• YOUR GOAL: Beneath this line is the data. Output exactly the lines from the line with "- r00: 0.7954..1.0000" to the line with "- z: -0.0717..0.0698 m", both ends included, and nothing more.

(AVAILABLE DATA Opens)

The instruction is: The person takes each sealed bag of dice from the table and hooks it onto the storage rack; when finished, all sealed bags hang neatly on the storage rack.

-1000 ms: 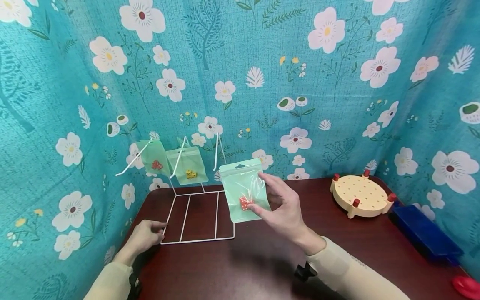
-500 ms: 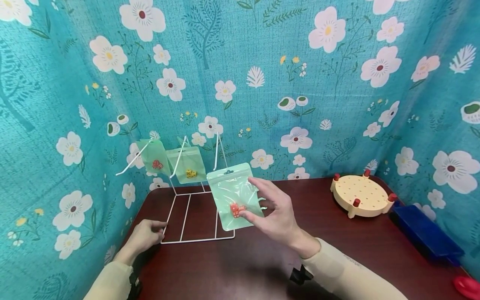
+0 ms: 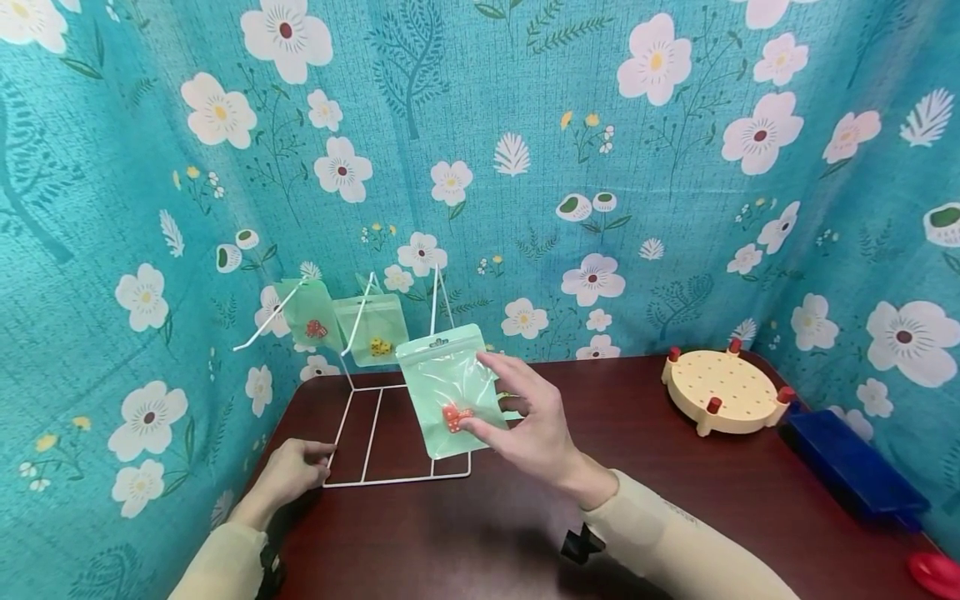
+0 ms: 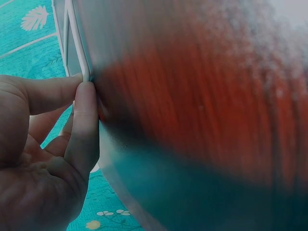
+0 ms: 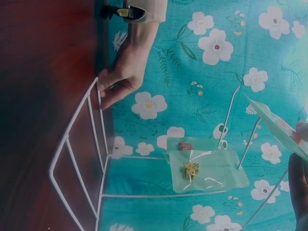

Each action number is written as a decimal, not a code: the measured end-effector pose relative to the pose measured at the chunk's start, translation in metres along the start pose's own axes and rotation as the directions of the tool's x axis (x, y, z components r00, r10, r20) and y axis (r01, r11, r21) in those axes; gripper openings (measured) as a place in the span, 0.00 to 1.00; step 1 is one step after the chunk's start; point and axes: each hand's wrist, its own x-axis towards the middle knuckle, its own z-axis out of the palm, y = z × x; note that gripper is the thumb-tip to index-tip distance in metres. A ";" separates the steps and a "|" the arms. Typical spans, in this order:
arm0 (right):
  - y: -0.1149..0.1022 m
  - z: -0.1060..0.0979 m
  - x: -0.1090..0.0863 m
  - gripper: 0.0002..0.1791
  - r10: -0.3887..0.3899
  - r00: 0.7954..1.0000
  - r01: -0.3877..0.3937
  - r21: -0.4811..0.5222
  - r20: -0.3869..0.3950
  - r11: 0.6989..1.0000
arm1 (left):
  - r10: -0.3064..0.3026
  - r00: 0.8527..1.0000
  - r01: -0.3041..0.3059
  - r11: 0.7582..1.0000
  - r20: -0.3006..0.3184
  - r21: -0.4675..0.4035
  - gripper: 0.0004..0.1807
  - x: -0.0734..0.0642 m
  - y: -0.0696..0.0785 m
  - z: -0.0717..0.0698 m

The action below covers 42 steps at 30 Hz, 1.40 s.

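Observation:
My right hand (image 3: 536,425) pinches a pale green zip bag (image 3: 442,379) by its right side, thumb in front. Orange-red dice (image 3: 453,417) with white dots show low in the bag. Its top, with a hanging hole (image 3: 438,342), is at the lower end of the right prong (image 3: 434,300) of a white wire rack (image 3: 397,480); whether they touch I cannot tell. At the rack's front left corner, my left hand (image 3: 288,473) pinches the base wire (image 4: 78,43) between thumb and finger. Two similar bags hang on the other prongs: one with red dice (image 3: 316,329), one with yellow dice (image 3: 380,347).
A cream round pegboard (image 3: 723,392) with red-tipped legs stands at the right of the dark wooden table (image 3: 600,500). Beside it lie a blue tray (image 3: 855,467) and a red object (image 3: 933,573) at the edge. Flowered teal cloth (image 3: 510,217) surrounds the table.
My right hand has carried the bag left and slightly down, towards the right prong, and the bag has tilted a little. The left hand stays on the rack.

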 end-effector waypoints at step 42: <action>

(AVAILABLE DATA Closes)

• RESULT FOR THIS TASK:
  - r00: 0.7954..1.0000
  - r01: -0.3877..0.3937
  - r21: -0.4811..0.5222
  - r20: -0.3869..0.3950
  - r11: 0.6989..1.0000
arm1 (left):
  - r10: -0.3064..0.3026
  - r00: 0.8527..1.0000
  - r01: -0.3041..0.3059
  - r11: 0.7582..1.0000
  - r20: -0.3006..0.3184
  - r21: -0.4675..0.4035
  - gripper: 0.0004..0.1807
  - x: -0.0734..0.0642 m
  - y: -0.0696..0.0785 m
  - z: -0.0717..0.0698 m

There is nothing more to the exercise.